#### Requirement
Would you write out all of the data exactly as it appears below?

═════ Data

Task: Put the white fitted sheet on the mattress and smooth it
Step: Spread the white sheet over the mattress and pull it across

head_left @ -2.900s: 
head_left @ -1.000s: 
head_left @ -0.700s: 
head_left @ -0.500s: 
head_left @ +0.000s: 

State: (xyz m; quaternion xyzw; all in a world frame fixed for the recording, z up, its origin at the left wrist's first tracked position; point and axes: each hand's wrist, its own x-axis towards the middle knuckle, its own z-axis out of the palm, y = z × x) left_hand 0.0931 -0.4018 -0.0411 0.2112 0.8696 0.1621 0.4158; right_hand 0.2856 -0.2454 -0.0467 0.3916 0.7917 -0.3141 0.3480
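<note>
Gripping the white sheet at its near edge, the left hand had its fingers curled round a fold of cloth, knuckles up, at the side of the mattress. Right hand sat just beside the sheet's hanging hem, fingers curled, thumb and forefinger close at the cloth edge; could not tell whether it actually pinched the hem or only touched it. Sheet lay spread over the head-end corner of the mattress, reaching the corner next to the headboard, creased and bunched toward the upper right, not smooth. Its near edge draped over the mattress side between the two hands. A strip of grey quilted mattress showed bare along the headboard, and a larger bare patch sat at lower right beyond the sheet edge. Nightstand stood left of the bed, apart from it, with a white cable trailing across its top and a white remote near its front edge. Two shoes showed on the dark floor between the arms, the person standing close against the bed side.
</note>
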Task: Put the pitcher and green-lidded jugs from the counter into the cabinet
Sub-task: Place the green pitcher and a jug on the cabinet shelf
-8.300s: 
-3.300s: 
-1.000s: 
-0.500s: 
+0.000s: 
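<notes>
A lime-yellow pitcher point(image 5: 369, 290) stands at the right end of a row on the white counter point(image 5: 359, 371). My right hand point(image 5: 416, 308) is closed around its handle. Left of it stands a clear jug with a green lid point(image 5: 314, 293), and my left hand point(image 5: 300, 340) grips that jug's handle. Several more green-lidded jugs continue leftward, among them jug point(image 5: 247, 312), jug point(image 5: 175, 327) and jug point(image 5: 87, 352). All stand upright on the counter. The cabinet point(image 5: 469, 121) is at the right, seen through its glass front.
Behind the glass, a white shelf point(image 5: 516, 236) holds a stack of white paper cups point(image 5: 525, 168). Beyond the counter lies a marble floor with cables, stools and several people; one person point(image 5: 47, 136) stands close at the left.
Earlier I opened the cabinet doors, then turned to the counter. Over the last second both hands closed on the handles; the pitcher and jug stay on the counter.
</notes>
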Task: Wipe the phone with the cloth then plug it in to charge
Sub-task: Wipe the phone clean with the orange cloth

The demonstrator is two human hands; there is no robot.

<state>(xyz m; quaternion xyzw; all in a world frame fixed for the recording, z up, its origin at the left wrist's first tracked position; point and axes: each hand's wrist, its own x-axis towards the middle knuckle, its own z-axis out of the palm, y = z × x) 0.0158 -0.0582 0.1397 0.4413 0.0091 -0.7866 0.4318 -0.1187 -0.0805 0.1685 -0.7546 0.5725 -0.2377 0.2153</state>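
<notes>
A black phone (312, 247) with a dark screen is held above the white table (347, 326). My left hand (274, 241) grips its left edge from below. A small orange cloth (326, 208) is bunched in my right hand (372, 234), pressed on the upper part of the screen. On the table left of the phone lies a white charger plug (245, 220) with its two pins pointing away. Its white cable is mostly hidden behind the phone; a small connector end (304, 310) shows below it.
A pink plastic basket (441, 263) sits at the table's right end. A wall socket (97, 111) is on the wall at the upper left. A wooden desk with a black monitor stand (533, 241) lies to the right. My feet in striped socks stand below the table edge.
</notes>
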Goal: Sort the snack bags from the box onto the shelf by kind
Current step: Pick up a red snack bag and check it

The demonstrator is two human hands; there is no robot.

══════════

#### Exercise result
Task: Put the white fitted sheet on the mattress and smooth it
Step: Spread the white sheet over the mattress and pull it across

head_left @ -2.900s: 
head_left @ -1.000s: 
head_left @ -0.700s: 
head_left @ -0.500s: 
head_left @ +0.000s: 

State: (xyz m; quaternion xyzw; all in a world frame fixed for the recording, z up, its origin at the left wrist's first tracked position; point and axes: each hand's wrist, its own x-axis towards the middle knuckle, its own z-axis out of the palm, y = z × x) left_hand 0.0931 -0.4018 -0.0411 0.2112 0.8696 0.1621 0.4158; right_hand 0.2856 -0.2454 -0.0467 0.3916 0.7917 -0.3141 0.3480
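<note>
Gripping the white sheet at its near edge, the left hand had its fingers curled round a fold of cloth, knuckles up, at the side of the mattress. Right hand sat just beside the sheet's hanging hem, fingers curled, thumb and forefinger close at the cloth edge; could not tell whether it actually pinched the hem or only touched it. Sheet lay spread over the head-end corner of the mattress, reaching the corner next to the headboard, creased and bunched toward the upper right, not smooth. Its near edge draped over the mattress side between the two hands. A strip of grey quilted mattress showed bare along the headboard, and a larger bare patch sat at lower right beyond the sheet edge. Nightstand stood left of the bed, apart from it, with a white cable trailing across its top and a white remote near its front edge. Two shoes showed on the dark floor between the arms, the person standing close against the bed side.
</note>
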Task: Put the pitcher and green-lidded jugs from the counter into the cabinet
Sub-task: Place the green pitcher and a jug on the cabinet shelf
-8.300s: 
-3.300s: 
-1.000s: 
-0.500s: 
+0.000s: 
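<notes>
A lime-yellow pitcher point(image 5: 369, 290) stands at the right end of a row on the white counter point(image 5: 359, 371). My right hand point(image 5: 416, 308) is closed around its handle. Left of it stands a clear jug with a green lid point(image 5: 314, 293), and my left hand point(image 5: 300, 340) grips that jug's handle. Several more green-lidded jugs continue leftward, among them jug point(image 5: 247, 312), jug point(image 5: 175, 327) and jug point(image 5: 87, 352). All stand upright on the counter. The cabinet point(image 5: 469, 121) is at the right, seen through its glass front.
Behind the glass, a white shelf point(image 5: 516, 236) holds a stack of white paper cups point(image 5: 525, 168). Beyond the counter lies a marble floor with cables, stools and several people; one person point(image 5: 47, 136) stands close at the left.
Earlier I opened the cabinet doors, then turned to the counter. Over the last second both hands closed on the handles; the pitcher and jug stay on the counter.
</notes>
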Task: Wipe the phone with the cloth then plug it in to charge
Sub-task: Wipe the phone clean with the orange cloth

The demonstrator is two human hands; there is no robot.

<state>(xyz m; quaternion xyzw; all in a world frame fixed for the recording, z up, its origin at the left wrist's first tracked position; point and axes: each hand's wrist, its own x-axis towards the middle knuckle, its own z-axis out of the palm, y = z × x) 0.0158 -0.0582 0.1397 0.4413 0.0091 -0.7866 0.4318 -0.1187 -0.0805 0.1685 -0.7546 0.5725 -0.2377 0.2153</state>
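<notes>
A black phone (312, 247) with a dark screen is held above the white table (347, 326). My left hand (274, 241) grips its left edge from below. A small orange cloth (326, 208) is bunched in my right hand (372, 234), pressed on the upper part of the screen. On the table left of the phone lies a white charger plug (245, 220) with its two pins pointing away. Its white cable is mostly hidden behind the phone; a small connector end (304, 310) shows below it.
A pink plastic basket (441, 263) sits at the table's right end. A wall socket (97, 111) is on the wall at the upper left. A wooden desk with a black monitor stand (533, 241) lies to the right. My feet in striped socks stand below the table edge.
</notes>
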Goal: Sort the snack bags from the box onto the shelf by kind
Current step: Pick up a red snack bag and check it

The demonstrator is two human hands; there is no robot.

No additional work is needed on this exercise.